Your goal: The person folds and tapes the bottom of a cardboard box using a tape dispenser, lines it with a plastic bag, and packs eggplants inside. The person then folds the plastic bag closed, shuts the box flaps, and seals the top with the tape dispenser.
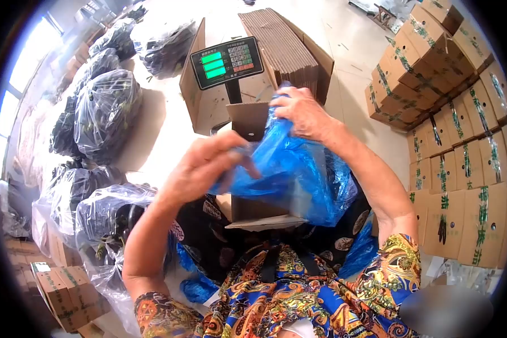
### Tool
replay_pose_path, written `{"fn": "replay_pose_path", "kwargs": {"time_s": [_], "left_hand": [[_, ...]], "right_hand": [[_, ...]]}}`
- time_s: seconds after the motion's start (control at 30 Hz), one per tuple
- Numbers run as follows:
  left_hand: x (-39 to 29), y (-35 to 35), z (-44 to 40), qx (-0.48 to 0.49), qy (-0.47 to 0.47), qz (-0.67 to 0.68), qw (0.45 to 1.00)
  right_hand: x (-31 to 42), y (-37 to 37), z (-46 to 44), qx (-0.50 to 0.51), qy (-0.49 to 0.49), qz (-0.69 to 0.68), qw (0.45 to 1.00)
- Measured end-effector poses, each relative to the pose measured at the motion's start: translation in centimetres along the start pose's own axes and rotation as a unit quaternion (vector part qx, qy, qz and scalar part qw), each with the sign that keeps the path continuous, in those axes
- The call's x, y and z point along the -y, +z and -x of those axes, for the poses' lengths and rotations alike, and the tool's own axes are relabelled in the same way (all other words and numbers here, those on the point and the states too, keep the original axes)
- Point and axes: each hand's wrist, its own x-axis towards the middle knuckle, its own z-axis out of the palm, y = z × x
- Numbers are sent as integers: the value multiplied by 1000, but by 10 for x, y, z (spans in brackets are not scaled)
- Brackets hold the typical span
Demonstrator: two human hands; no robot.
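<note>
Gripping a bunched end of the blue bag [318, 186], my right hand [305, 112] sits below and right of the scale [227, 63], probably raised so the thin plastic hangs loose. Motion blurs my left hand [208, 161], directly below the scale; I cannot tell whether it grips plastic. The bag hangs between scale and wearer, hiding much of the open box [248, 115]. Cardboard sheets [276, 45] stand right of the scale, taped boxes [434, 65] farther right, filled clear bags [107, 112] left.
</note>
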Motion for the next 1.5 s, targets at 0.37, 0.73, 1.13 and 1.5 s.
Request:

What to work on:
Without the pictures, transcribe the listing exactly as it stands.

Solution for this problem:
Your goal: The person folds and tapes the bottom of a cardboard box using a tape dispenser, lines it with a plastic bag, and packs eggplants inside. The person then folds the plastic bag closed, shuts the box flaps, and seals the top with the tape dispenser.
### Tool
replay_pose_path, written `{"fn": "replay_pose_path", "kwargs": {"time_s": [_], "left_hand": [[_, ...]], "right_hand": [[_, ...]]}}`
- time_s: seconds after the motion's start (control at 30 Hz), one per tuple
- Numbers run as follows:
  left_hand: x (-39 to 29), y (-35 to 35), z (-44 to 40), qx (-0.48 to 0.49), qy (-0.47 to 0.47), qz (-0.67 to 0.68), qw (0.45 to 1.00)
  right_hand: x (-31 to 42), y (-37 to 37), z (-46 to 44), qx (-0.50 to 0.51), qy (-0.49 to 0.49), qz (-0.69 to 0.68), qw (0.45 to 1.00)
- Measured end-effector poses, each relative to the pose measured at the motion's start: translation in centimetres along the start pose's own axes and rotation as a unit quaternion (vector part qx, qy, qz and scalar part qw), each with the sign that keeps the path continuous, in those axes
- The call's x, y and z point along the -y, +z and -x of those axes, for the poses' lengths and rotations alike, and the tool's own axes are relabelled in the same way (all other words and numbers here, those on the point and the states too, keep the original axes)
- Point and axes: each hand's wrist, its own x-axis towards the middle knuckle, its own z-axis out of the palm, y = z × x
- Numbers are sent as integers: the value multiplied by 1000, but by 10 for x, y, z (spans in brackets are not scaled)
- Brackets hold the typical span
Demonstrator: two human hands; no robot.
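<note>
Gripping a bunched end of the blue bag [318, 186], my right hand [305, 112] sits below and right of the scale [227, 63], probably raised so the thin plastic hangs loose. Motion blurs my left hand [208, 161], directly below the scale; I cannot tell whether it grips plastic. The bag hangs between scale and wearer, hiding much of the open box [248, 115]. Cardboard sheets [276, 45] stand right of the scale, taped boxes [434, 65] farther right, filled clear bags [107, 112] left.
</note>
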Motion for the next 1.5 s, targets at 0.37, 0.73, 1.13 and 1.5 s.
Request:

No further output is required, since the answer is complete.